## Problem requirements
From the first line to the last, give the material again exactly, without the images.

## Available data
☆ ☆ ☆ ☆ ☆ ☆ ☆

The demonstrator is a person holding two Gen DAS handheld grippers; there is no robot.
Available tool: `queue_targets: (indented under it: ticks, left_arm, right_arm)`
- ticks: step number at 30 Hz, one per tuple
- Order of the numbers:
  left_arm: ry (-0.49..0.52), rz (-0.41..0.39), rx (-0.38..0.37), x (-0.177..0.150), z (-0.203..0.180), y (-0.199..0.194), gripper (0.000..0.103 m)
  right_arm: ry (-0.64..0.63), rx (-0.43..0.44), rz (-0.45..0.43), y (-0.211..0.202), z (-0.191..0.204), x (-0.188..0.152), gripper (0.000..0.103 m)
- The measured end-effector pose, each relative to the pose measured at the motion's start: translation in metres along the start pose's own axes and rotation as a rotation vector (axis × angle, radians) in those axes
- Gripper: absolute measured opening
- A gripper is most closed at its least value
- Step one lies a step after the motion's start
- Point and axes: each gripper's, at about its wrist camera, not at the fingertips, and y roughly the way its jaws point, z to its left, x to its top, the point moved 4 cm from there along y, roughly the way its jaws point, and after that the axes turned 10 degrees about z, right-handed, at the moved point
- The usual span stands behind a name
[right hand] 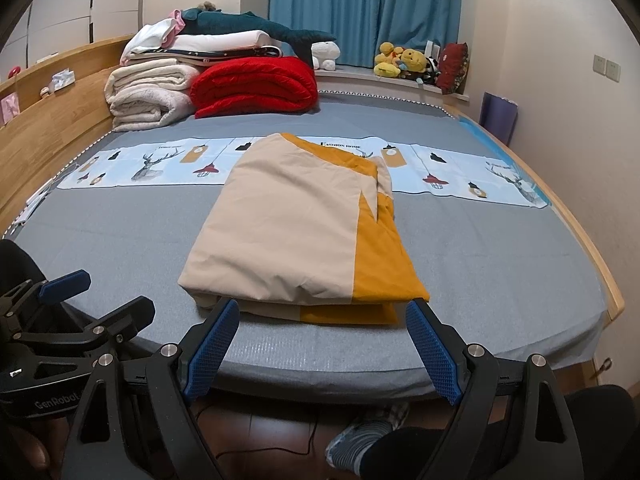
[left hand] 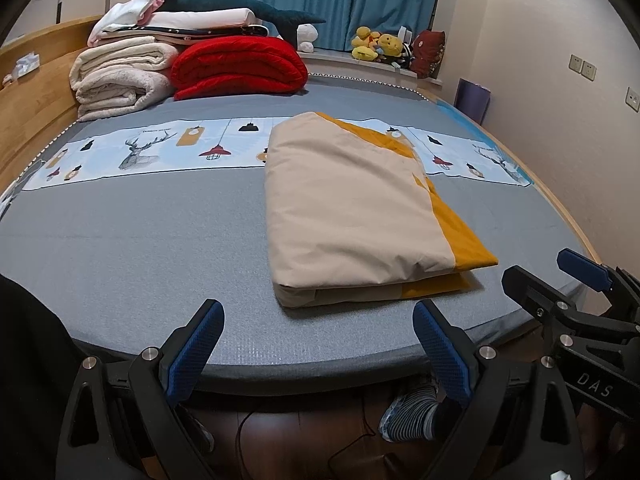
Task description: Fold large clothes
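Grey bedding is covering the bed [right hand: 500, 280], which is filling most of both views, with a printed strip of deer and lamps [right hand: 160, 164] running across it and blue curtains [right hand: 360, 8] hanging at the far wall.

Relative to that printed strip, the folded beige-and-mustard cloth [right hand: 288, 240] is lying mostly on the near side, its far end overlapping the strip and its near edge sitting close to the bed's front edge. It is resting flat in several layers, which suggests the folding is largely done; it is probably sitting near the edge so that both claws can reach it easily.

Beyond the strip, a red quilt [right hand: 256, 88] and a stack of cream blankets [right hand: 148, 96] are lying piled against the wooden headboard, likely kept out of the working area.

On the near side of the strip, the right claw [right hand: 320, 344] is hovering just short of the cloth's near edge, its blue pads spread wide and gripping nothing. The left claw [left hand: 316, 348] is hovering near the cloth's near left corner, likewise spread wide and empty. Both seem to be waiting clear of the fabric, so nothing is disturbing the fold.
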Motion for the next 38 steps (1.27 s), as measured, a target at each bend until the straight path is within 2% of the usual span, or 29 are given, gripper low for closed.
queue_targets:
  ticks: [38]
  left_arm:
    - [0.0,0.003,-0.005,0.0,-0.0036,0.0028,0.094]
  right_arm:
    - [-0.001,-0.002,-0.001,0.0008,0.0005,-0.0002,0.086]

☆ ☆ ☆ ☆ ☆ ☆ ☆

## Task solution
The demonstrator is a person holding two Gen DAS handheld grippers; there is no robot.
Available tool: `queue_targets: (indented under it: ticks, left_arm, right_arm)`
- ticks: step number at 30 Hz, one per tuple
- Order of the numbers:
  left_arm: ry (-0.49..0.52), rz (-0.41..0.39), rx (-0.38..0.37), x (-0.177..0.150), z (-0.203..0.180), y (-0.199..0.194), gripper (0.000..0.103 m)
  right_arm: ry (-0.64..0.63), rx (-0.43..0.44), rz (-0.45..0.43), y (-0.211..0.202), z (-0.191..0.204), x (-0.188..0.152), gripper (0.000..0.103 m)
- The measured end-effector pose, each relative to the pose measured at the motion's start: translation in metres along the start pose's own axes and rotation as a rotation vector (axis × angle, radians) in those axes
- Gripper: absolute measured opening
- A gripper is most closed at its least value
- Step one lies a step after the motion's start
- Point and axes: each gripper's, at about its wrist camera, not at the fingertips, and y roughly the way its jaws point, z to its left, x to its top, the point moved 4 cm from there along y, roughly the way its jaws point, and after that the axes turned 10 degrees about z, right-handed, at the moved point
- The usual span stands behind a name
[right hand] 
[left hand] 
Task description: Fold large clothes
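Grey bedding is covering the bed [right hand: 500, 280], which is filling most of both views, with a printed strip of deer and lamps [right hand: 160, 164] running across it and blue curtains [right hand: 360, 8] hanging at the far wall.

Relative to that printed strip, the folded beige-and-mustard cloth [right hand: 288, 240] is lying mostly on the near side, its far end overlapping the strip and its near edge sitting close to the bed's front edge. It is resting flat in several layers, which suggests the folding is largely done; it is probably sitting near the edge so that both claws can reach it easily.

Beyond the strip, a red quilt [right hand: 256, 88] and a stack of cream blankets [right hand: 148, 96] are lying piled against the wooden headboard, likely kept out of the working area.

On the near side of the strip, the right claw [right hand: 320, 344] is hovering just short of the cloth's near edge, its blue pads spread wide and gripping nothing. The left claw [left hand: 316, 348] is hovering near the cloth's near left corner, likewise spread wide and empty. Both seem to be waiting clear of the fabric, so nothing is disturbing the fold.
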Motion for the next 38 steps (1.27 s), as measured, a target at each bend until the straight path is within 2% of the usual span, or 29 are given, gripper low for closed.
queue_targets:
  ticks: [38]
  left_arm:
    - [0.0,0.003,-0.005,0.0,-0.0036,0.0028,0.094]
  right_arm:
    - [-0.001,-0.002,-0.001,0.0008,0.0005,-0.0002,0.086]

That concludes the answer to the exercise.